When the clock struck one a.m., Steve went outside to stand on the back porch. The blackness of the night had given way to the purple light of the moon, making it possible to see up and down the beach. He hadn’t seen her in sixteen hours and was concerned, if not quite worried. He trusted she was smart and careful enough to take care of herself.
Okay, maybe he was a little worried.
And despite himself, he wondered if she was going to vanish tomorrow, the same way she had today. And whether it would be the same story day after day, all summer.
Spending time with Jonah had been like finding special treasure, and he wanted to spend time with her as well. He turned from the porch and went back inside.

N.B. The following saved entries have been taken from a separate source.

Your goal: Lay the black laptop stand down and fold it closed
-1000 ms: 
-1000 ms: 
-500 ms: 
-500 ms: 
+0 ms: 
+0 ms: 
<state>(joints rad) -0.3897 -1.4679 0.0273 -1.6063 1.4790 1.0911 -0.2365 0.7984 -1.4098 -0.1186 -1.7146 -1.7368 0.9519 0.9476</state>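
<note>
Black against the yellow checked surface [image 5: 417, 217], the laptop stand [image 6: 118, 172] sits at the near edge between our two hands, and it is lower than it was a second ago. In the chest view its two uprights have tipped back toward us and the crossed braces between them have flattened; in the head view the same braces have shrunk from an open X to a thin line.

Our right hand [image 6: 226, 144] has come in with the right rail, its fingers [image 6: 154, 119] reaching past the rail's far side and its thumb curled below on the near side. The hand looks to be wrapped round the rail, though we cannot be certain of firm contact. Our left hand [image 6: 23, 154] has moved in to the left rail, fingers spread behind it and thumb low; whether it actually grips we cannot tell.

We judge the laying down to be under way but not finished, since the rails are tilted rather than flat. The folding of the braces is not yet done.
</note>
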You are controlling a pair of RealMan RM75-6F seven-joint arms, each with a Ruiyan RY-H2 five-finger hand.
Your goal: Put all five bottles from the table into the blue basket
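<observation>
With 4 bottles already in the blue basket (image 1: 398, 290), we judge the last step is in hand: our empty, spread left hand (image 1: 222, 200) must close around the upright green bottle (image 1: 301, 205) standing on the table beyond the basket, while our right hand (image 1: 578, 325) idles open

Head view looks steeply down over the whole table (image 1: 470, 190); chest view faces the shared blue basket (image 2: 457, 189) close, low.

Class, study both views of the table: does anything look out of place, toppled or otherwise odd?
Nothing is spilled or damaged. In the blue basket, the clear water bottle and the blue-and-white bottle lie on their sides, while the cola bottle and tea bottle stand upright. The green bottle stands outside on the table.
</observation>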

As he took his seat at the piano, he felt it again, the same thing he’d told the marriage counselor as he’d sat on the couch.
He felt empty.
10 Ronnie
For a while, a larger group had gathered at Bower’s Point, but one by one, they’d taken off until only the five regulars remained. Some of the others had been okay, a couple were even kind of interesting, but then the liquor and beer started taking effect, and everyone but Ronnie thought they were a lot funnier than they really were. After a while, it got kind of boring and familiar.
She was standing alone at the water’s edge. Behind her, near the bonfire, Teddy and Lance were smoking, drinking, and occasionally throwing fireballs at each other, Blaze was slurring her words and hanging all over Marcus. It was getting late, too. Not by New York standards-back home, she didn’t show up at the clubs until midnight-but considering what time she’d gotten up, it had been a long day. She was tired.
Tomorrow, she was going to sleep in. When she got home, she was going to hang towels or a blanket over the curtain rod; hell, she’d nail them to the wall if she had to. She had no intention of spending the whole summer rising with the farmers, even if she was going to spend the day at the beach with Blaze. Blaze had surprised her with the suggestion, and it actually sounded kind of appealing. Besides, there wasn’t much to do otherwise. Earlier, after they’d left the diner, they’d walked through most of the nearby shops-including the music store, which was very cool-and afterward, they’d gone to Blaze’s house to watch The Breakfast Club while her mom was at work. Sure, it was an eighties movie, but Ronnie still loved it and had seen it at least a dozen times. Even though it was dated, it felt surprisingly real to her. More real than what was going on here tonight-especially since the more Blaze drank, the more she ignored Ronnie and clung to Marcus.